Struggling Japan PM Suga steps down, setting stage for new leader
Japanese Prime Minister Yoshihide Suga said on Friday he would step down, setting the stage for a new premier after a one-year tenure marred by an unpopular COVID-19 response and rapidly dwindling public support.
Suga, who took over after Shinzo Abe resigned last September, citing ill health, has seen his support ratings sink to below 30% as the nation struggles with its worst wave of COVID-19 infections ahead of a general election this year.
Suga’s decision on Friday to not run in a ruling Liberal Democratic Party (LDP) election in September means the party will choose a new leader, who will become prime minister.
Before Abe – Japan’s longest-serving prime minister, with an eight-year tenure – the country had gone through six prime ministers in as many years, including Abe’s own troubled first one-year tenure.
Japan’s Nikkei average futures jumped 2% immediately after media reports that Suga would not run, while the broader Topix Index extended its gains and hit its highest levels since 1991 following the news.
“I want to focus on coronavirus response, so I told the LDP executive meeting that I’ve decided not to run in the party leadership race,” Suga told reporters.
“There’s immense energy needed to tackle both coronavirus response and preparation for the leadership race,” he added. “I judged that I cannot juggle both and I should concentrate on either of them.”
Suga addressed a scrum of journalists for less than two minutes at his office and left the venue amid shouts for more explanation. He said he would hold a news conference as early as next week.

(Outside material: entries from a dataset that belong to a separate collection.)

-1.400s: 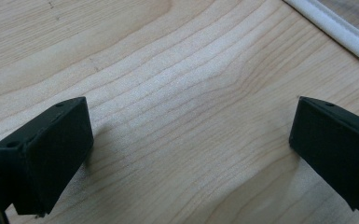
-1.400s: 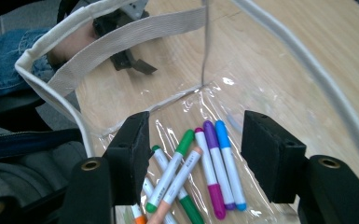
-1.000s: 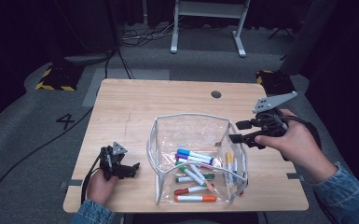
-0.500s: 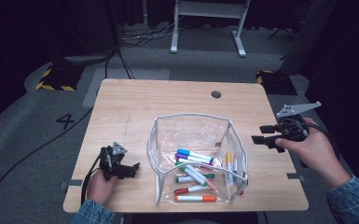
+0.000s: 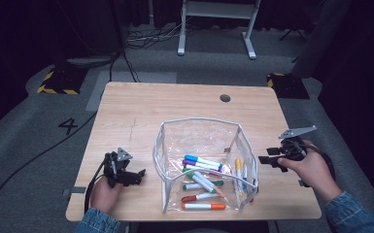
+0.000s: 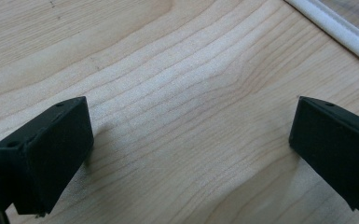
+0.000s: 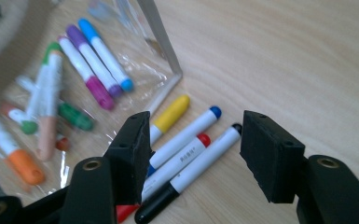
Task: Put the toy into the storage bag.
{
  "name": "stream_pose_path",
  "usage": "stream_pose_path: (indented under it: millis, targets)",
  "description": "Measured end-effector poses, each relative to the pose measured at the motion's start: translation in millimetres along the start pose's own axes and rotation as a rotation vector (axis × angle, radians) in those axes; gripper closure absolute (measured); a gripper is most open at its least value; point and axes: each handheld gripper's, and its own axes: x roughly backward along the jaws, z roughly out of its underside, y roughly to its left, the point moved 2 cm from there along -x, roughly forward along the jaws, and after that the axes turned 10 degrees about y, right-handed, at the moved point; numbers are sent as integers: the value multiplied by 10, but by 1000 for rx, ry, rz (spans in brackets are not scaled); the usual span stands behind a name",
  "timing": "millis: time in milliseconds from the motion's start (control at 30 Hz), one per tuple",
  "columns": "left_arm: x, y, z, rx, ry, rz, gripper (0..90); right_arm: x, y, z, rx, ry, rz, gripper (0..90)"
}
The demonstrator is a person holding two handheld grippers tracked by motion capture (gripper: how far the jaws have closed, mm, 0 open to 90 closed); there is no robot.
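Two grippers flank the clear pouch [image 5: 201,145] on the table [image 5: 141,111]. Left of the pouch, the left gripper [image 5: 135,177] rests with jaws spread, holding nothing. Markers [image 5: 201,177] lie inside the pouch. Right of it, the right gripper [image 5: 267,159] hangs with jaws apart, empty, above its edge.

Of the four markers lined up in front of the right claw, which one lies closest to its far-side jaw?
The black-capped white marker. It is the outermost of the row, on bare wood beside the red-capped marker, while the blue-capped and yellow-capped ones lie nearer the clear plastic pouch.
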Motion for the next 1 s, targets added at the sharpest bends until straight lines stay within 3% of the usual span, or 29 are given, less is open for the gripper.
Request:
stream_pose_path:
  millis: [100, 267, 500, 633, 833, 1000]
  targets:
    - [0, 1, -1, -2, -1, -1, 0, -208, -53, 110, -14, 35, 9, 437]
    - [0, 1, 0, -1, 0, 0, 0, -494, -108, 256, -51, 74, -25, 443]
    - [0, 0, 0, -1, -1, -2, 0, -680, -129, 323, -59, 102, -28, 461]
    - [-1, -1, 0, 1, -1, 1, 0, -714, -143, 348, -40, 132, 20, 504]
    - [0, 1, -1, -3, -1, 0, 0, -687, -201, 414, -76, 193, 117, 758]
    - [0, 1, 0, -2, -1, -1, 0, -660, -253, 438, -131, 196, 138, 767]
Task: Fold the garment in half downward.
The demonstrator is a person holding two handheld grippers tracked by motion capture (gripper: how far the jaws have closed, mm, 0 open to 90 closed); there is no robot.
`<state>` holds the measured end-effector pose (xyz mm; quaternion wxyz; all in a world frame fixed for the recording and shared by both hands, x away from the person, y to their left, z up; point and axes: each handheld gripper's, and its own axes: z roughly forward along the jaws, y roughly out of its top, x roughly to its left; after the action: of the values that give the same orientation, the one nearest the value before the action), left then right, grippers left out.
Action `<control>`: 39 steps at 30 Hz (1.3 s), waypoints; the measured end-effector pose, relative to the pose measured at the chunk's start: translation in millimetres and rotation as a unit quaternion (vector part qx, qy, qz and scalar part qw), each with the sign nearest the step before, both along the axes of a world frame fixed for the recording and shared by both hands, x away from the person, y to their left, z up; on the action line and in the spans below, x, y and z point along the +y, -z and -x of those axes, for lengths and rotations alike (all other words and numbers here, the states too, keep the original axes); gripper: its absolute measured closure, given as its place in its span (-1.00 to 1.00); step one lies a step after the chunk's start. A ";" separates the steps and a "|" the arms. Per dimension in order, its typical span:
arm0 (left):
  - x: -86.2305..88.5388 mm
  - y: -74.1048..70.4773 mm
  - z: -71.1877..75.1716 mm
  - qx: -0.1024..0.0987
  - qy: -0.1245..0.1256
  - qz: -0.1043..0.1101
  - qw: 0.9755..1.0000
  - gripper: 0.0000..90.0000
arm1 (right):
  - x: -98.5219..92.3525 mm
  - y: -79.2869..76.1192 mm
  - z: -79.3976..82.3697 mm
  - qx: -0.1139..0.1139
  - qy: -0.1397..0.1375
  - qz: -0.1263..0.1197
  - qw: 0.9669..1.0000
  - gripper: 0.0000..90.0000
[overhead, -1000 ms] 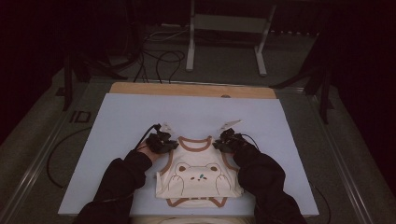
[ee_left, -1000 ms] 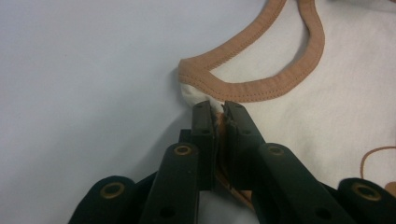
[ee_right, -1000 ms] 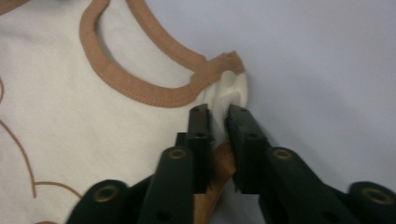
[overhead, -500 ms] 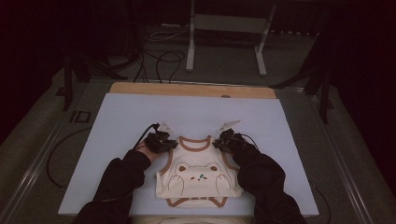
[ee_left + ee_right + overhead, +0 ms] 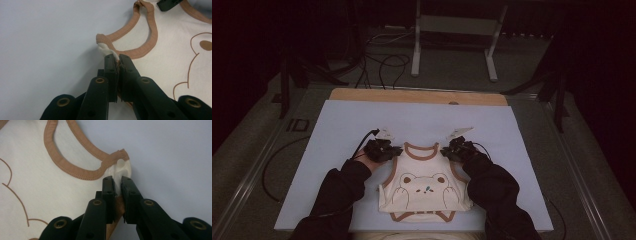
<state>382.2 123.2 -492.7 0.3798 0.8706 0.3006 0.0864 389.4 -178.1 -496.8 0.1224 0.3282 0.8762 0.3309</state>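
The little cream vest with a bear on it lies flat at the near edge of the white table. It looks soft, light and floppy, so the shoulder straps are good spots to pinch. Left of the neck hole, the left gripper is clamped on one strap. Right of it, the right gripper pinches the other. The vest runs long from near to far, neck pointing away.
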 end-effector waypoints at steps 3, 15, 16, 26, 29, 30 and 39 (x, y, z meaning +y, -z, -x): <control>0.8 -1.9 0.7 -0.001 0.001 0.002 1.000 0.91 | -0.7 -3.2 0.8 -0.004 0.000 -0.003 1.000 0.82; 2.4 -19.9 7.3 -0.018 0.003 0.020 1.000 0.91 | -0.4 -20.6 8.4 -0.023 0.000 -0.019 1.000 0.83; 2.5 -22.2 8.2 -0.020 0.004 0.021 1.000 0.91 | -0.4 -20.6 8.4 -0.023 0.000 -0.019 1.000 0.83; 0.5 -37.7 15.3 -0.034 0.006 0.025 0.999 0.91 | -0.6 -33.4 13.7 -0.037 -0.004 -0.030 0.999 0.83; -0.1 -40.3 16.1 -0.035 0.007 0.027 0.999 0.91 | -0.6 -35.2 14.9 -0.038 -0.004 -0.032 0.999 0.83; -0.2 -43.8 17.4 -0.038 0.008 0.028 0.999 0.91 | -0.3 -38.0 16.3 -0.041 -0.004 -0.035 0.999 0.83; 2.7 -61.5 21.1 -0.053 0.008 0.043 0.998 0.91 | 2.9 -58.3 23.3 -0.068 -0.015 -0.031 0.997 0.83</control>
<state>361.2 125.9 -431.2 0.4329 0.8501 0.2767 0.1161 366.1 -175.1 -438.6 0.1669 0.2954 0.8600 0.3812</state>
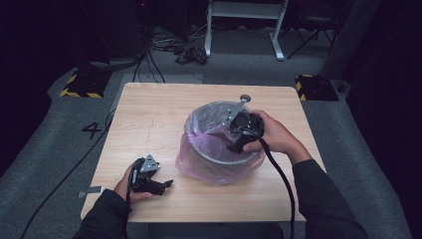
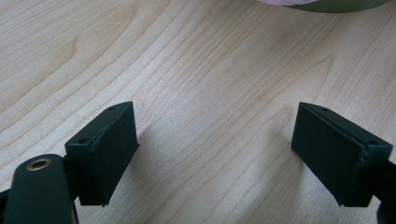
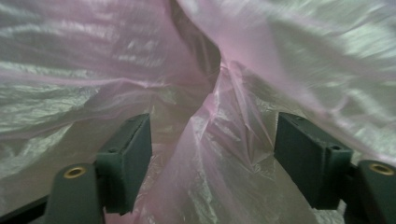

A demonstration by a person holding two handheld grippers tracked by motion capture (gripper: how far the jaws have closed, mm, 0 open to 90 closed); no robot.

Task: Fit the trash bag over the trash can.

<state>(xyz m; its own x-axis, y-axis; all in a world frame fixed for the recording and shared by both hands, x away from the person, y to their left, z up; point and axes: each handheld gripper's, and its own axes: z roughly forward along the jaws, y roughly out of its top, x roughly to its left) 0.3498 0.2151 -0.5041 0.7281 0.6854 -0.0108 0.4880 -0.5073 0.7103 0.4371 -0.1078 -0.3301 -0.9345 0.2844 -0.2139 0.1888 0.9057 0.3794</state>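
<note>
- Bin (image 1: 219, 164) near bench (image 1: 149, 114) middle, toward right edge, lined with pink bag (image 1: 199, 130).
- Right gripper (image 3: 212, 154) dipped inside, fingers (image 3: 130, 158) spread around a bag fold, probably to seat the liner.
- Left gripper (image 1: 166, 184) resting near front-left corner, fingers (image 2: 112, 144) spread, empty.
- Bin bottom hidden by bag.

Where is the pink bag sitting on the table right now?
In the high view the pink bag lines a round bin right of the table's centre, with the right tool reaching inside.
</note>
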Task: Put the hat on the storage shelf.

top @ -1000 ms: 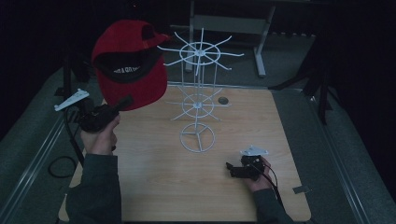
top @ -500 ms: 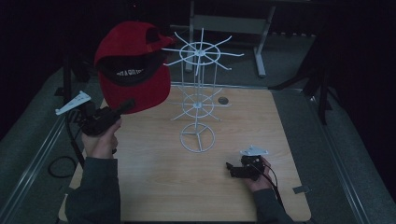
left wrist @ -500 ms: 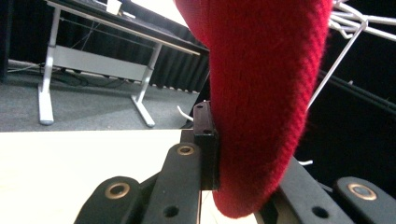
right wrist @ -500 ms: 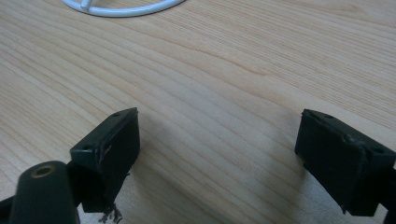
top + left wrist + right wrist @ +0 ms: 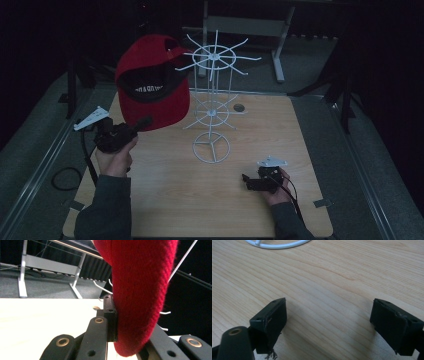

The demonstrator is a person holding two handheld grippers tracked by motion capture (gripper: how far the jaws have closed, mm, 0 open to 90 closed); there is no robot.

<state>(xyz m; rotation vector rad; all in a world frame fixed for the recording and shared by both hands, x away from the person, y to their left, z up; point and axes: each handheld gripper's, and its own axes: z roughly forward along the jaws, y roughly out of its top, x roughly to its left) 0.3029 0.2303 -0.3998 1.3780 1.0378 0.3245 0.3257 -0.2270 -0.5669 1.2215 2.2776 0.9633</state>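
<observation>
A red cap (image 5: 150,85) with a black underside and white lettering hangs in the air at the left, just beside the white wire rack (image 5: 212,100). My left gripper (image 5: 144,122) is shut on its brim from below. In the left gripper view the red fabric (image 5: 140,290) is pinched between the black jaws of that gripper (image 5: 130,335), with rack wires behind it. My right gripper (image 5: 246,179) rests low on the wooden table (image 5: 165,200) at the front right. Its jaws stand wide apart, with only bare wood between them (image 5: 329,320). The rack's base ring (image 5: 279,245) lies ahead of it.
A small dark round disc (image 5: 239,107) lies on the table behind the rack. A grey metal frame (image 5: 240,25) stands beyond the table's far edge. A black cable (image 5: 65,175) loops on the floor at the left.
My left hand has brought the cap down and a little to the right, closer to the rack's arms. The right hand has stayed still.
</observation>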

The address ended a rollercoaster week in which Suga pulled out all the stops to save his job, from suggestions he would sack his long-term ally as party secretary general, to plans to call a snap election and reshuffle party executive and his cabinet.
Ruling Liberal Democratic Party (LDP) officials said Suga would finish his term as its president, meaning he would stay on until his successor is chosen in party-wide election slated for Sept. 29.
The winner of the contest is all but assured of being premier because of the LDP’s majority in the lower house. The government has been considering holding the general election on Oct. 17.
Race for leader
Fumio Kishida, a former foreign minister, is competing for the party leader post. On Thursday, Kishida criticised Suga’s coronavirus response and urged a stimulus package to combat the pandemic.
“Kishida is the top runner for the time being but that doesn’t mean his victory is assured,” said Koichi Nakano, political science professor at Sophia University.
Nakano said popular Administrative Reform Minister Taro Kono could run if he gets backing of his faction leader, Finance Minister Taro Aso, while former defence minister Shigeru Ishiba could also run but looks at a disadvantage.
Unlike last year, grassroots LDP members will vote along with the party’s members of parliament, which makes the outcome of the party leader race harder to predict. Novice MPs, fearful of losing their seats, may be wary of following their elders’ orders.
The LDP-led coalition is not expected to lose its majority in the powerful lower house, but forecasts suggest that Suga’s party could lose the majority that it holds on its own, an outcome that would weaken whoever is leading the LDP.
“Stock prices are rising based on a view that the chance of LDP’s defeat in the general election has diminished because anyone other than Suga will be able to regain popularity,” said senior economist at Daiwa Securities Toru Suehiro.
Suga’s image as a savvy political operator capable of pushing through reforms and taking on the stodgy bureaucracy propelled his support to 74 percent when he took office.
Initially, populist promises such as lower mobile phone rates and insurance for fertility treatments were applauded.
But removing scholars critical of the government from an advisory panel and compromising with a junior coalition partner on policy for healthcare costs for the elderly drew criticism.
His delay in halting the “Go To” domestic travel programme – which experts say may have helped spread coronavirus around Japan – hit hard, while the public grew weary of states of emergency that hurt businesses.